«Journal d’une FIV»: désir d’enfant

Le Dr René Frydman discute avec la réalisatrice Raphaëlle Catteau pendant le tournage du documentaire.
Photo: Nathalie Séroux Le Dr René Frydman discute avec la réalisatrice Raphaëlle Catteau pendant le tournage du documentaire.

Raphaëlle Catteau désirait un enfant de toutes ses forces. Et toutes ses forces lui ont été nécessaires pour y arriver. Dans son dernier documentaire, Journal d’une FIV, la réalisatrice raconte son long parcours à travers la procréation médicalement assistée pour donner naissance. Le film a été en partie tourné avec un téléphone intelligent, tenu la plupart du temps par son conjoint et compagnon dans cette aventure, Rodolphe Rinnert. Voici donc la procréation médicalement assistée « comme si vous y étiez », avec sa multitude d’injections hormonales quotidiennes, ses spermogrammes effectués dans la froideur des chambres d’hôpital, ses attentes interminables, la perception du temps qui fuit, ses espoirs déçus et ses espoirs comblés.

À la fin de la trentaine, donc, la réalisatrice rencontre son amoureux Rodolphe et tous deux veulent un enfant. Après avoir vainement tenté d’y arriver par des voies naturelles, le couple, qui vit alors en France, a recours au Dr René Frydman, précurseur de la fécondation in vitro dans ce pays.

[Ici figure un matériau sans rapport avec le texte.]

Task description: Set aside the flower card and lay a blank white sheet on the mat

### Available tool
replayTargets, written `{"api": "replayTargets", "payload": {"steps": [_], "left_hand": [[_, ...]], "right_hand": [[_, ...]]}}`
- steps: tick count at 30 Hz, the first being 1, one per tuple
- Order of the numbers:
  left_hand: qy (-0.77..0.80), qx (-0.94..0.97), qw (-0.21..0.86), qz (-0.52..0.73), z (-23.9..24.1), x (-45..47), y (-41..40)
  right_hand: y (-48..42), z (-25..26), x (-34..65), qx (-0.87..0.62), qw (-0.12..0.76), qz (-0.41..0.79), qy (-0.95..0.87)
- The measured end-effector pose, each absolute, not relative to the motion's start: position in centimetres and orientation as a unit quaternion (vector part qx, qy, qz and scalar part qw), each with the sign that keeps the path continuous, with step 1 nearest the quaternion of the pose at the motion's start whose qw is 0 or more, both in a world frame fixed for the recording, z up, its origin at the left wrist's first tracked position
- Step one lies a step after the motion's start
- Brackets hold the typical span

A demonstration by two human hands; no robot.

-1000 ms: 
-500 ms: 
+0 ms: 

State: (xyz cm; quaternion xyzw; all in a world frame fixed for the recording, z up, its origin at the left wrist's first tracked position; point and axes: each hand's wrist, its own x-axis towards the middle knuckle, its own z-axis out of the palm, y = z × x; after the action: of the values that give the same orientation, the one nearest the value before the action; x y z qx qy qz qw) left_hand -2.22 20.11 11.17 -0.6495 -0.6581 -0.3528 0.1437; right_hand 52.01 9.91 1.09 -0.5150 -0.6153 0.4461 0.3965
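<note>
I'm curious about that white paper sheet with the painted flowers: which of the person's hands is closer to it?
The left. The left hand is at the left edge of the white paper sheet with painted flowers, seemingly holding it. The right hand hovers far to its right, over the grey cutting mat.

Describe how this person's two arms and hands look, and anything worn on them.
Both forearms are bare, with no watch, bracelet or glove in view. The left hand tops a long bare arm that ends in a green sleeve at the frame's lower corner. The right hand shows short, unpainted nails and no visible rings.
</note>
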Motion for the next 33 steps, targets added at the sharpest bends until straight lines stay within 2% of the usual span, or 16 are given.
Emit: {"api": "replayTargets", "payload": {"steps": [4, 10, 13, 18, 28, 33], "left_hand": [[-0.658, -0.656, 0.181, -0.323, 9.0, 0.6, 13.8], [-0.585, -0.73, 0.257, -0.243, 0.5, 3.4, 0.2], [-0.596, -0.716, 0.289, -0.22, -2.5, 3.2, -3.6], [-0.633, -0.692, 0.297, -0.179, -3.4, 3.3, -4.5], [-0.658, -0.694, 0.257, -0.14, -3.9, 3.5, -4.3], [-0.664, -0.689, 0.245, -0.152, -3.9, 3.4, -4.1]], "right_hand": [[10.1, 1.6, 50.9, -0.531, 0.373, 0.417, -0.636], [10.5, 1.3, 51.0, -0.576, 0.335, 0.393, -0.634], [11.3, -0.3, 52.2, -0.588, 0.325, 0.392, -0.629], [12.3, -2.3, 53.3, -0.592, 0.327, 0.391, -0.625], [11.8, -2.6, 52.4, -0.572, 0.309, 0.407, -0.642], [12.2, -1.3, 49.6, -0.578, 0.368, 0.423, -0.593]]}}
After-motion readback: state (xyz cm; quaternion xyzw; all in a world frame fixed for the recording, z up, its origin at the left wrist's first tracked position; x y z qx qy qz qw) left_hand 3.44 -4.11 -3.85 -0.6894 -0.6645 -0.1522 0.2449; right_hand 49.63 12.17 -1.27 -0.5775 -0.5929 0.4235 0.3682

Mais les épreuves se succéderont avant que le couple n’arrive à ses fins. Le corps de Raphaëlle Catteau ne réagit pas initialement aussi bien qu’il le devrait aux traitements, et ses ovocytes n’ont pas la taille nécessaire à la fécondation. Puis, des erreurs dans les dosages d’hormones, administrés par un infirmier, remettent en cause tout le processus. Après une vaine tentative d’insémination, la réalisatrice subit sa première fécondation in vitro (FIV) et tombe finalement enceinte de… jumelles ! Mais il lui aura fallu un an pour y arriver.

La naissance d’un film

« La médecine prend le contrôle de mon corps et de nos vies », dit-elle en cours de processus. Il est d’ailleurs évocateur de voir le médecin se pencher sur sa patiente pour extraire les ovocytes.

La médecine prend le contrôle de mon corps et de nos vies

Au départ, toutes ces scènes n’étaient pas tournées pour devenir un film. Puis, la réalisatrice y a vu surgir une histoire pertinente pour le public. Et il est vrai que ces images, tournées au plus près de la procréation médicalement assistée, donnent le meilleur compte rendu possible de ce que vivent les couples qui s’y adonnent. Mais est-ce qu’un tel film aurait vu le jour si la réalisatrice n’avait pas, finalement, réussi à tomber enceinte ? On y apprend d’ailleurs que 15 % des inséminations réussissent, contre 25 % des fécondations in vitro. Même durant la grossesse, Raphaëlle Catteau savait qu’elle pourrait perdre l’un de ses deux bébés.

Raphaëlle Catteau affirme dans son film que c’est grâce à la présence rassurante de son conjoint et du Dr Frydman qu’elle a accepté de mener cette bataille jusqu’au bout. « Les enfants de la médecine sont des enfants comme les autres », écrit le Dr Frydman, qui considère que son rôle est d’aider le désir à se réaliser.

Le film nous laisse sur les images attendrissantes des deux jumelles du couple, qui grandissent à Montréal, avec leurs parents. Les gazouillis d’enfants sont au rendez-vous. L’histoire finit bien. Mais on ne peut s’empêcher de penser aux 75 % de FIV qui échouent, et aux ventres restés vides qui rumineront peut-être éternellement leur défaite.
 



Une version précédente de ce texte, indiquant notamment que le processus avant que la réalisatrice ne tombe enceinte avait duré quatre ans et que le film a été tourné entièrement avec un téléphone intelligent, a été modifiée.

 

Journal d’une FIV

★★★

Documentaire de Raphaëlle Catteau. France, 2017, 75 minutes. La réalisatrice sera présente lors de certaines représentations, dont le 30 novembre à 18 h 50 au cinéma Beaubien, le 1er décembre à 15 h 30 à la Cinémathèque québécoise et le 11 décembre à 19 h au Clap.